刀剣乱舞/Manus in manu~手に手をとって~
第49章 刀剣男士の苦悩と決断
大倶利伽羅さんの枕を抱きしめたまま、目を閉じる。頬を伝う涙が冷たくて、自分の体温だけがやけに心細く感じる。
彼のいない世界はこんなにも静かで、
こんなにも、淋しかった。
――これ以上泣くと、目が腫れて皆に泣いていたことがわかってしまう…特にシーちゃんに見られたら何を言われるか……だから泣き止まないと……――
ろくに眠れずに時間だけが刻々と過ぎていった。
まんじりとした倦怠感が全身を覆っているようだ。
瞼と頭がやけに重く、ぼんやりして靄がかかったような感じがした。
もう少し横になっていたい気持ちもあったが、どうせこうしていても大して眠れないだろう。
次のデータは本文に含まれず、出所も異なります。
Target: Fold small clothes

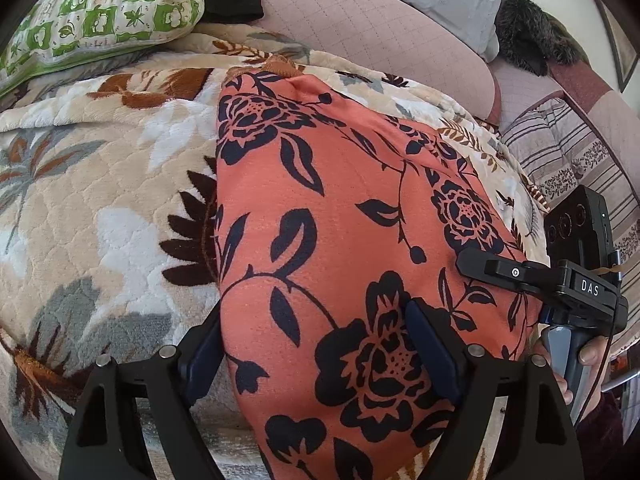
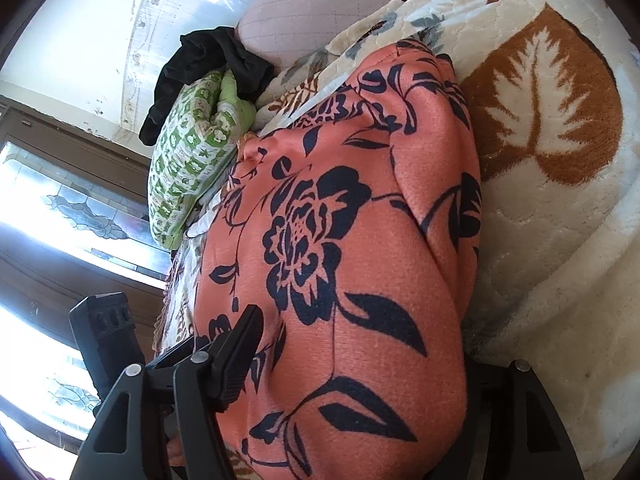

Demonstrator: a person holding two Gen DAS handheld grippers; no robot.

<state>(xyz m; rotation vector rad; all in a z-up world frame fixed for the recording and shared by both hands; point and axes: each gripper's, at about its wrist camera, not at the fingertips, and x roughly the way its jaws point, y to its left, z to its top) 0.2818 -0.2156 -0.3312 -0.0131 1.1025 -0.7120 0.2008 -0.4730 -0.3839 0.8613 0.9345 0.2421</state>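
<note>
Coral garment (image 1: 340, 220) with dark flowers, folded long on a leaf-print blanket (image 1: 100, 200), left gripper (image 1: 320, 344) and right gripper (image 2: 360, 400) both spread wide astride it, pads not pinching cloth.

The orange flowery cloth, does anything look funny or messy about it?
A little. The orange flowery cloth lies folded on the leaf-patterned blanket, but its far end is bunched and puckered rather than flat. No tears or stains show.

leaf-print blanket (image 1: 120, 184), coral floral garment (image 1: 340, 220), green pillow (image 1: 108, 12)
</note>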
そろそろ起きよう、と思いながらも布団から中々抜け出せずにいると、徐々に聞こえてきた朝の生活音で起きざるを得なくなり、重たい体をやっと起こし身支度を整えた。
あぁ、やっぱり仕事なんて1日くらい休んで部屋に籠もってれば良かった、と酷く後悔したのは、屈託のない笑顔で私にこう話しかけてきたシーちゃんに会ってからだった。
今日は大倶利伽羅様と万屋に行くんです。